I just don't understand exactly how DLookup works....
Jan 23 '11 #3

Rabbit
Expert Mod 10K+
P: 12,374
Well... Seeing as how that thread has the code for a login form and all you would have to do is change the names of the objects to your names, I suggest you study that code a little closer.
Jan 23 '11 #4

P: 8
I have been studying the code most of the day. I know vb.net fairly well, but VBA is different. I'll try to look it over some more tomorrow, and if I still can't get it, I'll come back.
Jan 23 '11 #5

P: 51
Marty

I'm not an expert in this, but I understand where you are at and have been working on this myself for a few days. Before I explain, let me say this: As Rabbit likes to point out, using VBA to secure a database is not the greatest option. There are many, many ways around it. If however, you are simply trying to keep employees from messing things up or if your users are not VBA (or really Access) knowledgeable,this will do okay for you.

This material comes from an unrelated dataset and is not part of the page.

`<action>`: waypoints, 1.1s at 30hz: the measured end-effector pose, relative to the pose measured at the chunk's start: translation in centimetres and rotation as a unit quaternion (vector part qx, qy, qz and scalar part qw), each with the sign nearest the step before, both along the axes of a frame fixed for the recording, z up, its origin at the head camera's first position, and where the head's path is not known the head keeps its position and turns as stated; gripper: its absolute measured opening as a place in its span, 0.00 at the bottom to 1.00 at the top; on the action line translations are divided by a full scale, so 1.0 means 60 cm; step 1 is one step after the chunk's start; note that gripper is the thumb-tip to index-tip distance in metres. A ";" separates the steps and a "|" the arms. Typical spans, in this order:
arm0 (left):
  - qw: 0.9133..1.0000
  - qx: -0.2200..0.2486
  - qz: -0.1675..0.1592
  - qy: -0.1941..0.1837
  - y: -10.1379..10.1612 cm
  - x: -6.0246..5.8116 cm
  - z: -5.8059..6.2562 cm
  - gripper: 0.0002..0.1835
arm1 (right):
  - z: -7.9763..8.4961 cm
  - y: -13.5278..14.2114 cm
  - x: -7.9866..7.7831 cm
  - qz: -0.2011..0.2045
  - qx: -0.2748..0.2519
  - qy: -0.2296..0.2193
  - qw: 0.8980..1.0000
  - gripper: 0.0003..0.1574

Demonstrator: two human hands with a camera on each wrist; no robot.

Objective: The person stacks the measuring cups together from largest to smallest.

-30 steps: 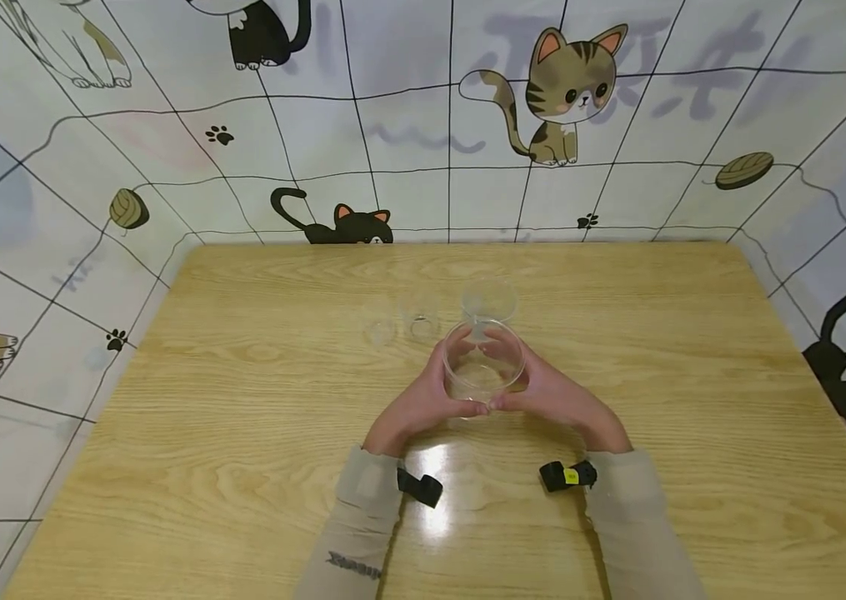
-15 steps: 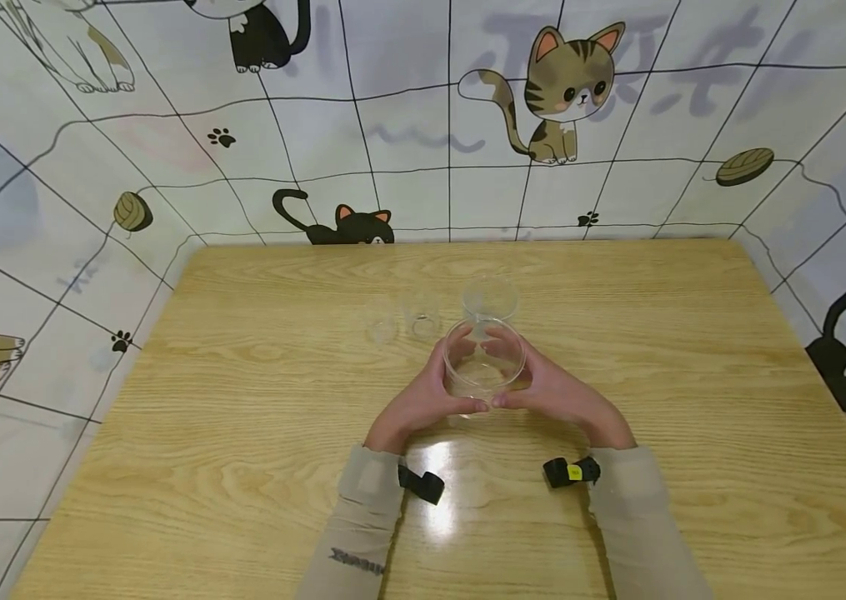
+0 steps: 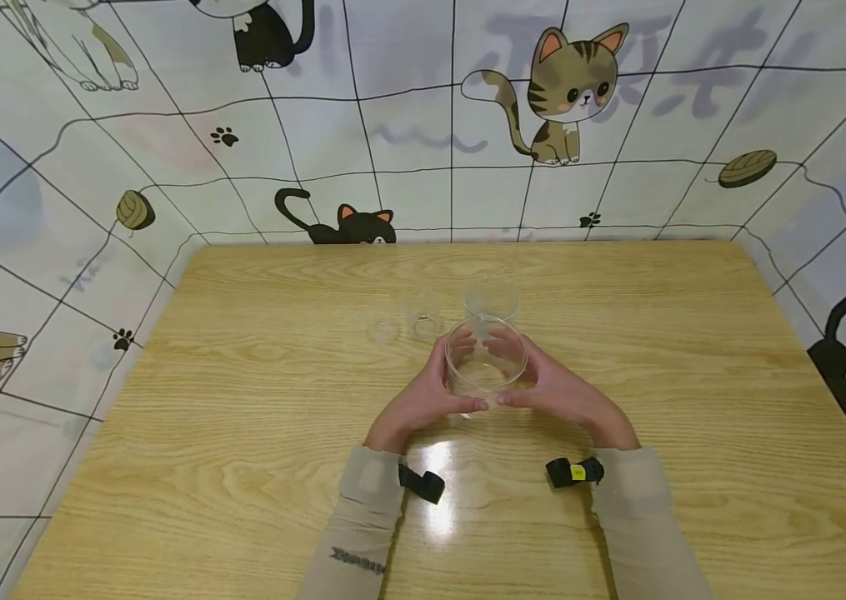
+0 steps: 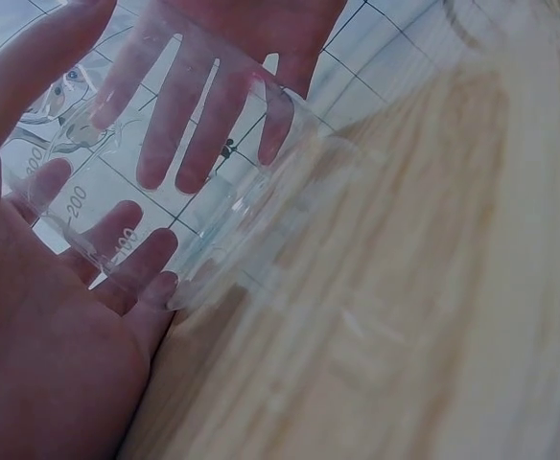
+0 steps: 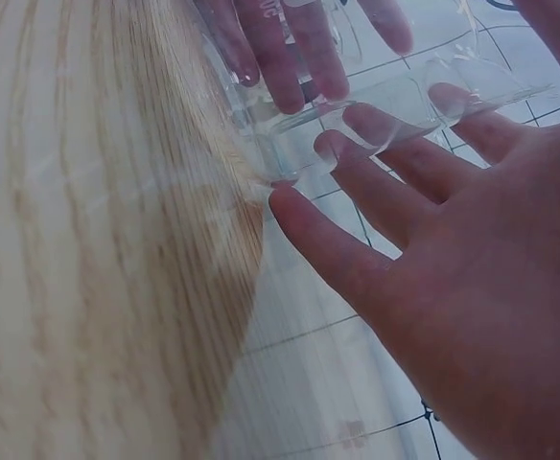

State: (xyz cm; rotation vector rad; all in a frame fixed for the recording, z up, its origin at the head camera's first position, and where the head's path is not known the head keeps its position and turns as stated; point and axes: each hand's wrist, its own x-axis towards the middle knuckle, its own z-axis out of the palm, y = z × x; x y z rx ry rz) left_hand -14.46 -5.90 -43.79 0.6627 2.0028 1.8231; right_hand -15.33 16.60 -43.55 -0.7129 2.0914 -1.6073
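A large clear glass beaker (image 3: 486,379), with printed marks reading 100, 200 and 300 in the left wrist view, stands upright at the middle of the table. My left hand (image 3: 423,395) cups its left side, fingers curved along the far wall and thumb at the near side. On the opposite side my right hand (image 3: 559,392) curves round the glass the same way. A small gap separates the two thumb tips. In the right wrist view, my right fingertips (image 5: 333,144) lie against the beaker's wall. The beaker holds no visible contents.
Just behind the beaker is another clear glass vessel (image 3: 492,297). Two smaller clear glass vessels (image 3: 423,317) stand to its left, faint against the wood. The wooden table (image 3: 242,417) meets a cat-patterned backdrop (image 3: 407,133) at the back and both sides.
The thumb tips, nearly touching earlier, have parted slightly as the right hand shifted a little to the right. The beaker stays in almost the same spot.
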 end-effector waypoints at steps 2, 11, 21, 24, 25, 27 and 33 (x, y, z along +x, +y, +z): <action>1.000 0.004 0.000 -0.001 0.000 0.000 -0.001 0.52 | 0.000 0.001 0.000 0.001 -0.001 0.001 1.000 0.52; 1.000 0.022 -0.005 -0.014 -0.002 -0.001 -0.004 0.48 | 0.003 0.006 0.002 -0.007 0.011 -0.013 1.000 0.50; 0.999 0.026 -0.002 -0.022 -0.003 -0.002 0.000 0.47 | 0.004 0.010 0.004 -0.014 0.010 -0.046 0.999 0.46; 0.999 0.022 -0.001 -0.034 -0.005 -0.003 0.002 0.47 | 0.004 0.011 0.003 -0.011 0.006 -0.047 0.999 0.45; 0.999 0.021 0.001 -0.034 -0.005 -0.005 -0.004 0.47 | 0.004 0.011 0.003 -0.010 0.005 -0.047 0.999 0.45; 0.999 0.016 0.001 -0.040 -0.005 -0.005 -0.003 0.46 | 0.005 0.012 0.003 -0.007 0.002 -0.044 0.999 0.44; 0.999 0.015 0.001 -0.047 -0.006 -0.008 -0.006 0.46 | 0.006 0.013 0.003 -0.003 0.002 -0.038 0.999 0.43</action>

Let me begin by telling you what's wrong with your DLookup that you used for an example: the criteria is not marked correctly. Compare it to one of the codes I used. Because of the nature of the criteria, it needs to be marked as an expression. You need the quotes to do that. Here's your code corrected:

Expand|Select|Wrap|Line Numbers
  1. If Me.Username.Value = DLookup("[Username]", "LoginTable", "[Username]='" & Me.Username & "'") Then
  2. MsgBox "The username has been found in the database", vbOkOnly, "Correct VBA Notice"
  3.  
  4. End If
  5.  
  6.  
As for your login table code - One quick tip: put a textbox on your login form whose visible property is set to no. Name this "PasswordLookup" and make it a DLookup for the password that is correct for the user entered. I did this with a line of code included with the rest attached to the command button. The exact line you want would be:
Expand|Select|Wrap|Line Numbers
  1. 'Lookup correct password for value entered in Username
  2.  
  3.     Me.PasswordLookup.Value = DLookup("[Password]", "LoginTable", "[Username] ='" & Me.Username & "'")
  4.  
  5.  
Now all you have to do is have the command button check if the value in the password text box (that the person trying to log in typed) is = to the password that the hidden dlookup found. I hope that makes sense.

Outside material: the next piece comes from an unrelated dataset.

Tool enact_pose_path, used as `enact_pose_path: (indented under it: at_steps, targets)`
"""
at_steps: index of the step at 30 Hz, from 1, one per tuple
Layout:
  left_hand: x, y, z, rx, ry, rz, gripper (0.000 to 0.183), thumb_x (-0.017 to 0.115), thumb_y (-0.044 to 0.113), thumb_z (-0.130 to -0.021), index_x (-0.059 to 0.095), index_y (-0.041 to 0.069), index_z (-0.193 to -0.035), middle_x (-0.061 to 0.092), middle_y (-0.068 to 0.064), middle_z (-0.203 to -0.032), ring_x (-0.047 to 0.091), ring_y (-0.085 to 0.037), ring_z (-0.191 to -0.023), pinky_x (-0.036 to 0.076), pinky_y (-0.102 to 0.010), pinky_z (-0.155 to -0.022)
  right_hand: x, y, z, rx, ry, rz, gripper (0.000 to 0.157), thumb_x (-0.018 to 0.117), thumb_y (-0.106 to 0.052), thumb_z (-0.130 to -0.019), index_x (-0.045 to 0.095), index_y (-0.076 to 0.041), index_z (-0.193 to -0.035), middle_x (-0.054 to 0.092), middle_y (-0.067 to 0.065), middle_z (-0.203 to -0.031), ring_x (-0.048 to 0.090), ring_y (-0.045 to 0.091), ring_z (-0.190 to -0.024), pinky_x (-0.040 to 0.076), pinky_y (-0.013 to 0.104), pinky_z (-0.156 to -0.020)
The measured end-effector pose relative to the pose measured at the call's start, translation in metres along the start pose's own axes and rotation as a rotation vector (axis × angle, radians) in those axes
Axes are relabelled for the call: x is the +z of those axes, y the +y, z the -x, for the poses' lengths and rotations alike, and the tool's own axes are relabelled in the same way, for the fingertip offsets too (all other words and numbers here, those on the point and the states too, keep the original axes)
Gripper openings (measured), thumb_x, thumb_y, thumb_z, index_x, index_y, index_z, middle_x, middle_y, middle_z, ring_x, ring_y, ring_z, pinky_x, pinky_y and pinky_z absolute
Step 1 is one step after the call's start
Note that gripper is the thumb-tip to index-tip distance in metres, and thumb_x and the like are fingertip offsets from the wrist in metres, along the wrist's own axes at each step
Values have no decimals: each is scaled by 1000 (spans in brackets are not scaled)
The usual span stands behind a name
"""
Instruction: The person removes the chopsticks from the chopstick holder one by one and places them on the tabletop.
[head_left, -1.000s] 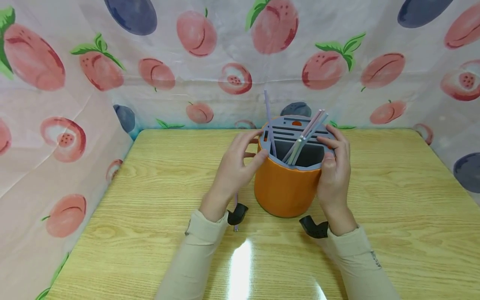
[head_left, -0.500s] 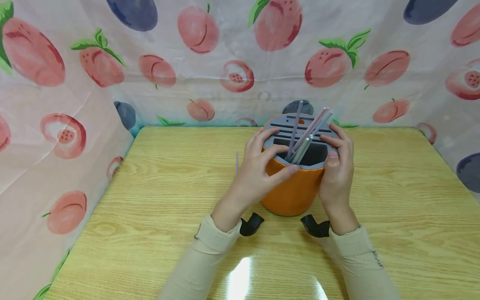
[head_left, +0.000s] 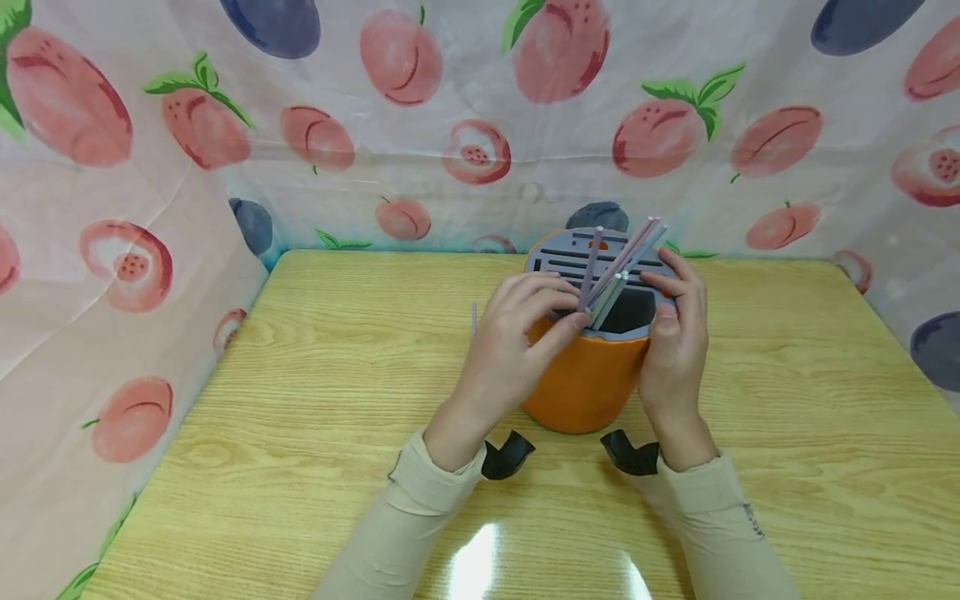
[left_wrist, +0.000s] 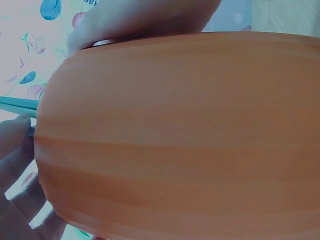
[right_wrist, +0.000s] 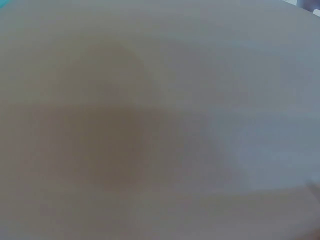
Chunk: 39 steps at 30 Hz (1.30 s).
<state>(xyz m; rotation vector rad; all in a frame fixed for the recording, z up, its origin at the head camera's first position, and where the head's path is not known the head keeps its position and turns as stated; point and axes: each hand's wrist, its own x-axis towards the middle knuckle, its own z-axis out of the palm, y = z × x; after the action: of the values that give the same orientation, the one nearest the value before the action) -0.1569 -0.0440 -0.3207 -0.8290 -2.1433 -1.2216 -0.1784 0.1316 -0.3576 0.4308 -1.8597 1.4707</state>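
An orange knife holder with a grey slotted top stands on the table. Several pastel straws lean out of its wide front opening, and a purple straw stands at their left. My left hand reaches over the left rim and pinches straws low down between thumb and fingers; the exact number is hidden. Curled round the right side of the rim, my right hand grips the holder. The left wrist view shows the holder's side with green straws beyond the rim. A blurred surface fills the right wrist view.
Left of the holder, another purple straw lies on the wooden table, partly hidden by my left hand. A fruit-patterned cloth hangs behind the table and along its sides. A black mount sits at my left wrist.
My left hand has moved from the left rim rightward to the straws. The purple straw has shifted right to join the others and now sits lower. My right hand has kept its grip.
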Motion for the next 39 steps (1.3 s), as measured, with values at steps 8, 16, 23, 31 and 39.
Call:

If you do that, this code will work. I have updated mine to match what yours should be. Your login will work if you simply copy and paste this to an event that should run on click of the command button.

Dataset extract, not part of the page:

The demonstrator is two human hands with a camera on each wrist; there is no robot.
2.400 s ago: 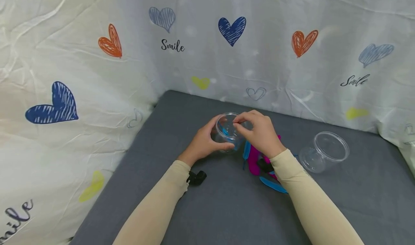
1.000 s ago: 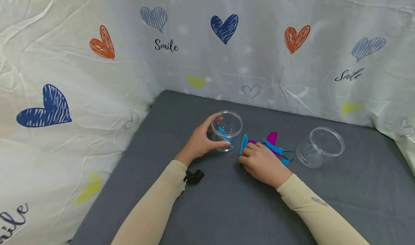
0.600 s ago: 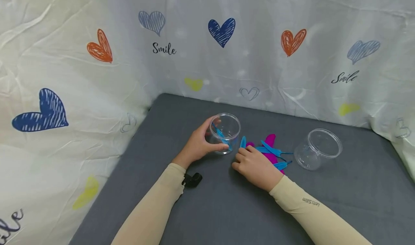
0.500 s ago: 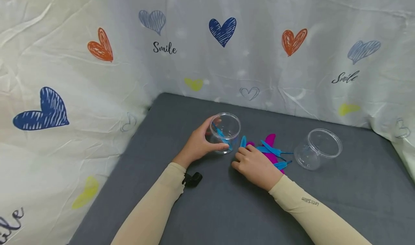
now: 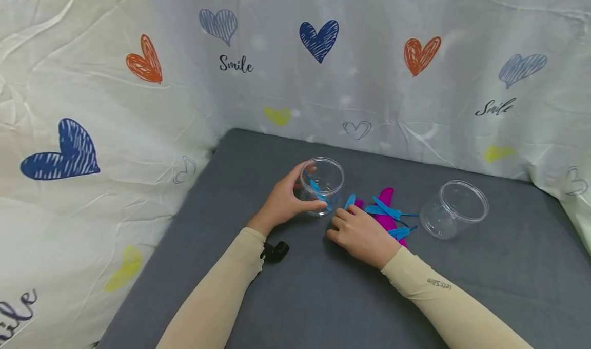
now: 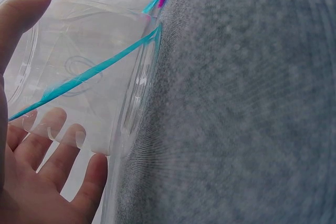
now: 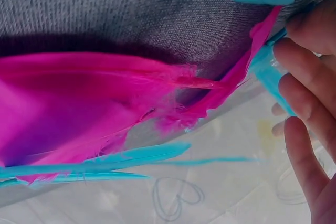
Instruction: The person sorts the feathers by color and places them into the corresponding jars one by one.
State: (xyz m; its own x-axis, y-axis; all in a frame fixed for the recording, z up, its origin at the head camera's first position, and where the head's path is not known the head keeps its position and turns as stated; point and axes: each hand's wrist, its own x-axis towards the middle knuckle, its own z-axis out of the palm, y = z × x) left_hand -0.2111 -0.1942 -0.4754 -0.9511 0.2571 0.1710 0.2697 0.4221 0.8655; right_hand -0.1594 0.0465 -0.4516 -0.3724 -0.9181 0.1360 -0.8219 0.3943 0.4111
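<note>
My left hand (image 5: 283,202) is wrapped round a clear plastic jar (image 5: 342,181) that stands upright on the cloth. Inside it, a blue feather (image 6: 86,76) leans diagonally against the wall. To the right of the jar, my right hand (image 5: 365,236) is low over the cloth. Its thumb and index finger pinch the quill end of a blue feather (image 7: 270,77), whose vane (image 5: 350,201) sticks out past the fingers. Magenta feathers (image 7: 79,93) and more blue feathers (image 5: 387,209) lie in a loose pile just beyond and right of this hand, which partly hides them.
A second clear jar (image 5: 486,206) stands to the right of the feather pile, with no feathers visible in it. Grey cloth (image 5: 314,297) covers the table. A white curtain (image 5: 369,82) printed with hearts hangs behind and at the left.
My right hand has come down from the jar's mouth to the feathers and shifted slightly left. The blue feather at its fingers has turned from upright to tilted. My left hand keeps its hold.
</note>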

Expand|Select|Wrap|Line Numbers
  1. 'Check to see if data is entered into Username
  2.  
  3.     If IsNull(Me.Username) Or Me.Username = "" Then
  4.         MsgBox "You must enter the username of an active employee.", vbOKOnly, "Required Data"
  5.             Me.Username.SetFocus
  6.         Exit Sub
  7.     End If
  8.  
  9. 'Check to see if data is entered into Password
  10.  
  11.     If IsNull(Me.Password) Or Me.Password = "" Then
  12.         MsgBox "You must provide a password.", vbOKOnly, "Required Data"
  13.             Me.Password.SetFocus
  14.         Exit Sub
  15.     End If
  16.  
  17. 'Lookup correct password for username entered in Username
  18.  
  19.     Me.PasswordLookup.Value = DLookup("[Password]", "LoginTable", "[Username] ='" & Me.Username & "'")
  20.  
  21.  
  22. 'Compare value of Password to PasswordLookup and
  23.  
  24.     If Me.Password.Value = Me.PasswordLookup.Value Then
  25.  
  26.  
  27.         'Close logon form
  28.  
  29.         DoCmd.Close acForm, "TheNameOfYourLoginForm", acSaveNo
  30.  
  31.     Else
  32.             MsgBox "Invalid Username/Password. Please try again.", vbOKOnly, "Invalid Entry!"
  33.         Me.Password.SetFocus
  34.         Exit Sub
  35.     End If
  36.  
The only thing in this code you need to adjust is in the last action: put the name of your login form in the quotation marks, then you're good to go.

Also, remember that for this to be any good, you have to make this form modal, disable the design view for the form, disallow Default Shotcut Menu (if you are using tabbed objects) and set the property of the close button to no. Otherwise, the user can simply close the form and have access to every object in the database. Also, you may want to make yourself aware of the shift bypass key feature. In other words, this coding will work for you, but please be aware of the security breaches that are possible by securing your database in this way.

Hope this all helps. I understand the headache of trying to find the answers.
Jan 23 '11 #6

P: 8
Jesse,

Thank you so much for the help and explaining how everything is broken down. Last night, I actually "fixed" the DLookup but it had errors when i entered a username that wasn't found in the database. As I've said before, I'm familiar with VB.Net and VBA code is a little different. For instance, if I want to close the current form, I'd just type me.Hide(). To open a new form, i'd type NameOfForm.Show(). I guess all I need to do is understand the syntax of it. What I got out of DLookup is the following

Dlookup(this space is used to find what row you're looking for, this space is what row that particular table is in, this row is to find a value of that row you were looking for)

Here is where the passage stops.